A slapper detonator also known as an exploding foil initiator (EFI) was originally developed by LLNL under US Patent US4788913 A. It was invented as an advancement to exploding bridgewire (EBW) detonators. Initiating secondary explosives in a safe and reliable manner is a technical problem. The benefit of an EFI detonator is that it is not in direct contact with the explosive element and the flyer layer protects the conductive bridge from the environment. These aspects increases both the safety and reliability of the detonator.
The current manufacturing method first deposits a conductive metal layer and then etches the metal layer to form a narrow bridge. The flyer layer is also deposited on, usually through spin coating of polyimide. These are both expensive processes. The main benefit of the new process is the cost efficiency. Instead of etching, a kapton mask is used to define the shape of the bridge. This mask process allows for the ability to easily customize the shape and size of the conductive bridge portion of the chip slapper.

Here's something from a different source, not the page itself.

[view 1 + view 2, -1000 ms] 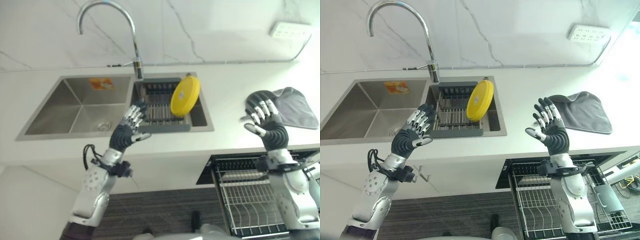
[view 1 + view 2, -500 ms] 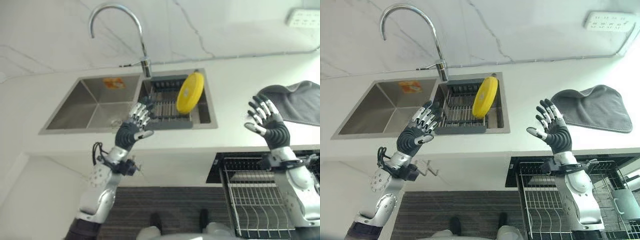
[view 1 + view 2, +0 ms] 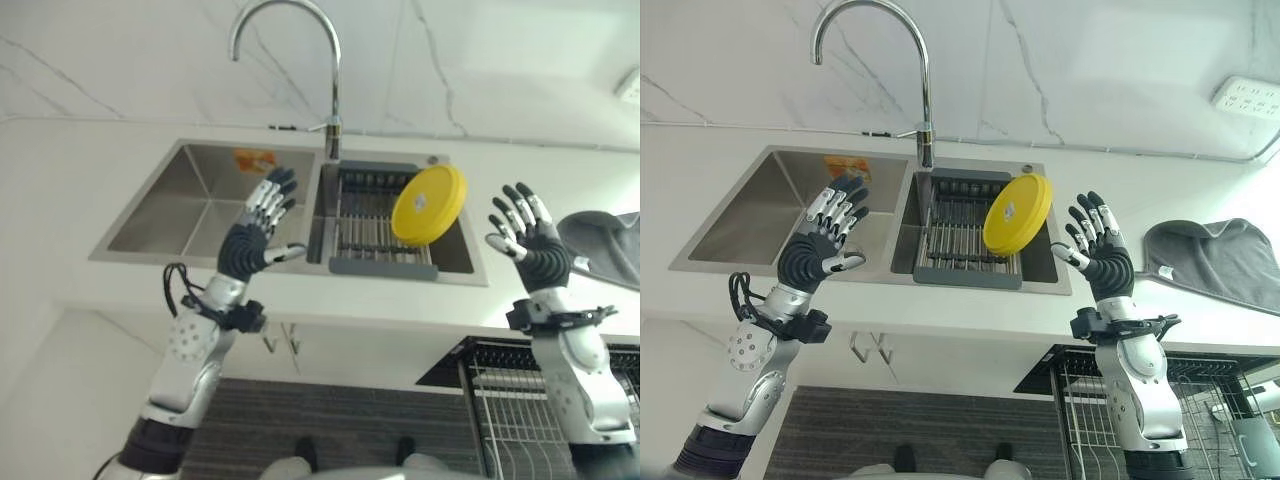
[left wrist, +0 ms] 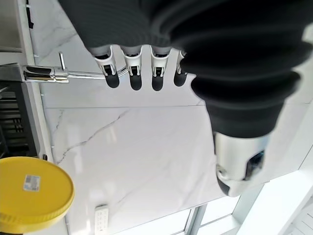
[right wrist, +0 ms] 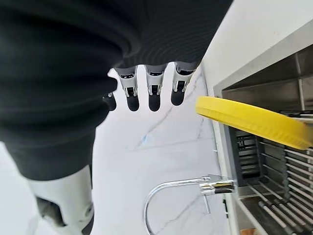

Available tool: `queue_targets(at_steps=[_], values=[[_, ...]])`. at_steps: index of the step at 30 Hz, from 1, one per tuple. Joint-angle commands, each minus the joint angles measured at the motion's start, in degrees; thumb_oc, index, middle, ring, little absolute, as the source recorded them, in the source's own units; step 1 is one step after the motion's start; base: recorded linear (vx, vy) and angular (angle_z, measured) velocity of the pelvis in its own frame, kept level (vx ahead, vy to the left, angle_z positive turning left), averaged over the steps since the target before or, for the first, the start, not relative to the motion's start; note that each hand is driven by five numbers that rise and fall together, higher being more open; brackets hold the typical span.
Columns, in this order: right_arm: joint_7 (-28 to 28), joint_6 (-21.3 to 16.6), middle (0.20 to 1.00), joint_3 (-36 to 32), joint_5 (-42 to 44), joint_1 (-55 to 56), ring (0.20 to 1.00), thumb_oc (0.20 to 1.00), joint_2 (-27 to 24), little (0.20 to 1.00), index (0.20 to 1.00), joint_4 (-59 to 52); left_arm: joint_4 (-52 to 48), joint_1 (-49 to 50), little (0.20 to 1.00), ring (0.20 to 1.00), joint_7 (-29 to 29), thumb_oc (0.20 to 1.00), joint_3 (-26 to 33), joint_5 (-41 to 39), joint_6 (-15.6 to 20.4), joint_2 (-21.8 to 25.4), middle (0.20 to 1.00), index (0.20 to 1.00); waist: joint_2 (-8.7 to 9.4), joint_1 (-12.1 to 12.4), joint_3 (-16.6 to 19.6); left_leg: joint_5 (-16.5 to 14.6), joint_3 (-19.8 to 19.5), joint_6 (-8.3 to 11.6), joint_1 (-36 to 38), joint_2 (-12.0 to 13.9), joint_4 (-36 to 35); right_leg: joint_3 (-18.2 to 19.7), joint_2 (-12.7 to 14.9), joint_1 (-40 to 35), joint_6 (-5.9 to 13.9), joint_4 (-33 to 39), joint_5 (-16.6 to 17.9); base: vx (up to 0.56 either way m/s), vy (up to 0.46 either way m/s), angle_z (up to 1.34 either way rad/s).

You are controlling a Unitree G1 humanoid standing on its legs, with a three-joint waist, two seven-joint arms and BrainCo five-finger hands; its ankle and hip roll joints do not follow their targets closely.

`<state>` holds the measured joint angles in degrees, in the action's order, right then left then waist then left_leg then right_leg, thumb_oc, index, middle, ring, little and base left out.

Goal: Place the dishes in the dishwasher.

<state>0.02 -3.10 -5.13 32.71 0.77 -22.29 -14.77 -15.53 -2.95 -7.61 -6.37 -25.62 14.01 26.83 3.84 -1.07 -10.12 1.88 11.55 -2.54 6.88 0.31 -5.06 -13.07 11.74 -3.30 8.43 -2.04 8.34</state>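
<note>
right robot hand [image 3: 1102, 250] fingers spread, holding nothing, just beside the yellow plate [image 3: 1017, 213] | left robot hand [image 3: 823, 250] also wide, over the sink [image 3: 770, 215] edge | plate leans upright in the drying rack [image 3: 960, 235] | looks like pre-grasp, next is pinching the plate rim | dishwasher rack [image 3: 1200, 420] pulled out below the bench [image 3: 970, 325] | faucet [image 3: 885, 60] and grey cloth [image 3: 1220, 262] nearby, nothing really blocking

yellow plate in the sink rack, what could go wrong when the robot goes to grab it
The yellow plate stands tilted on edge in the drying rack, so a nudge from the open right hand could tip it into the sink. The faucet stands close behind the rack and may catch the left hand as it reaches in.
</note>
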Motion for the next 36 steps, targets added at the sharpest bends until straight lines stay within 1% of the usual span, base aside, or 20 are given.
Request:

Livermore researchers have developed a chip slapper consisting of a substrate with a conductive bridge layer and a flyer layer on one side of the substrate. The other side of the substrate consists of conductive pads. The bridge side of the substrate is electrically connected to the pad side of the substrate through a conductive pathway. The design and shape of the conductive bridge is manufactured using a masked physical vapor deposition process. The flyer layer is applied using a lamination technique.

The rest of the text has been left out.